This latest government initiative, inspired by a popular TV show, will have little effect on parenting since it ignores the underlying problem

There is something entirely fitting about the latest government initiative to recruit a bunch of “supernannies”. It borrows from a popular TV series, it is pitched at what is increasingly identified as a miscreant section of society, and it successfully avoids the fundamental problem: the way in which childhood is changing rapidly and how to confront that fact. There is nothing wrong, of course, with borrowing from a TV series, providing, that is, there is some serious substance in the idea. To judge from the performance of Louise Casey, the government’s respect coordinator, on the Today programme this morning, there is neither substance nor coherence: rarely has a government initiative been articulated with such a gaseous cloud of waffle and with so little argument.

Then there is the small matter that those who are regarded as bad parents are seen as synonymous with the poor living on rundown estates. You could have fooled me. In my experience, there are plenty of bad middle-class parents, those who put their own lives and careers before those of their children and make precious little time available for their offspring, preferring instead to hire in childcare and shower them with the latest and most expensive gadgets. My guess is that good and bad parenting is spread fairly evenly across different social groups. But can you imagine Tony Blair lecturing the middle class on how to bring up their children? He is far more comfortable as a latter-day exponent of the Poor Law mentality.

The fact is that this is just another flashy New Labour initiative designed to grab the headlines, destined to do a little good and a little bad, but basically having little overall effect and, above all, failing to address the main underlying problem: that parenting is becoming far more difficult in a world where time for parenting is increasingly scarce, society is becoming ever more selfish, and childhood has become integrated into the market system and is the object of enormous commercial pressures.

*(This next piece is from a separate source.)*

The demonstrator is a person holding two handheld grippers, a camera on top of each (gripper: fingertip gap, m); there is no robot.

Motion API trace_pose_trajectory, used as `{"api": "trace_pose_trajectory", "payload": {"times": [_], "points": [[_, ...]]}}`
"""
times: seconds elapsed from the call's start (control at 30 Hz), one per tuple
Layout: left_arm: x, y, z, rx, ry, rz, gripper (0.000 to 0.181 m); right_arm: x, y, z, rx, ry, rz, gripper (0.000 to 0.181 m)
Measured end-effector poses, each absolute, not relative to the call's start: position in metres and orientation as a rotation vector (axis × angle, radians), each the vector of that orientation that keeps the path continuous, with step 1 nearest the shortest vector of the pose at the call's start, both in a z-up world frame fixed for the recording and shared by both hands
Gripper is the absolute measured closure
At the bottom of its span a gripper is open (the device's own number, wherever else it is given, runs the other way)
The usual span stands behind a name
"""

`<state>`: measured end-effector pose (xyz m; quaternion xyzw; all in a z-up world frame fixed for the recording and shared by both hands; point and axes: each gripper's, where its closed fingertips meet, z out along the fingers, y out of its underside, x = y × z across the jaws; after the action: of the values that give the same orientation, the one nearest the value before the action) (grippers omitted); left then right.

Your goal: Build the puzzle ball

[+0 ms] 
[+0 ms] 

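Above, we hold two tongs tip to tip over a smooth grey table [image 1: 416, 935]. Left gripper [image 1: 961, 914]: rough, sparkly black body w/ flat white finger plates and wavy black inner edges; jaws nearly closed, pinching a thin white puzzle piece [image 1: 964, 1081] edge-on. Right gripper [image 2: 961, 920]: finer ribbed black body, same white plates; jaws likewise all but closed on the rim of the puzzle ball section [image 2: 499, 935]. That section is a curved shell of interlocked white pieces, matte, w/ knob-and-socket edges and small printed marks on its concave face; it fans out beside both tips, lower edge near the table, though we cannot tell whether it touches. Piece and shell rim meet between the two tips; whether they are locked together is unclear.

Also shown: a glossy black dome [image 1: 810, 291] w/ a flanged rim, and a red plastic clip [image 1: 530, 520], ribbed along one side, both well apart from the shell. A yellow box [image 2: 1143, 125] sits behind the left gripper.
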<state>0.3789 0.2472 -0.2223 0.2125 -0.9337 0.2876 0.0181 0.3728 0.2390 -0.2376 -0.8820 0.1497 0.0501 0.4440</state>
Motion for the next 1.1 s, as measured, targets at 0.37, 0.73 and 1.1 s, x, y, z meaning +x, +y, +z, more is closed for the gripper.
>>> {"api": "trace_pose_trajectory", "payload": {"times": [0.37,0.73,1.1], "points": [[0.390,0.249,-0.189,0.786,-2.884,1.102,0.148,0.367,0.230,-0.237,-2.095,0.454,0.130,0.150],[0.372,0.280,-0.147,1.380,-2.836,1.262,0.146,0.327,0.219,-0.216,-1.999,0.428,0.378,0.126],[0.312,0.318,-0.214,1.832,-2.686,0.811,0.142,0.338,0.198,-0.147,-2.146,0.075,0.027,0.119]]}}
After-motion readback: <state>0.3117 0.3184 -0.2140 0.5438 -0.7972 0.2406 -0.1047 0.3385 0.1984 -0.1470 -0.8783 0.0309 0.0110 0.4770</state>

Of course, parenting has always been a tough act. In my experience (I am the lone father of an eight-year-old boy who lost his mother when he was one year old), parenting is the most difficult of all jobs: forget your chief executives, editors, prime ministers and the like, parenting is far more challenging. Whatever the government might imply, there is no rulebook, no simple right and wrong, no school or university that can teach it: it requires an immensely complex combination of a clear philosophy and seat-of-the pants judgment. And the stakes could not be higher: the responsibility of bringing someone into the world and bringing them up as a rounded and worthwhile human being.

Recently there was a quite excellent initiative from a large group of public figures seeking to address the disturbing trends that were transforming the experience of childhood: the increasing scarcity of time, the growing dependence on technology (mobile phones, computers), the hugely inflated concern about safety (denying children their independence), the effects of an increasingly me-orientated society, and much else. The children’s author Michael Morpurgo and the neuroscientist Susan Greenfield, two signatories of an excellent letter to the Daily Telegraph on this subject, had a fascinating discussion on the Today programme several months ago. The Archbishop of Canterbury has also chipped in with some interesting thoughts. And New Labour? It took Jamie Oliver’s energy and social-mindedness to get the government to take fast food and school dinners seriously; now it is supernannies.

For sure, parenting and childhood is one of the great issues of our time, but this government seems intellectually and politically incapable of engaging with the subject.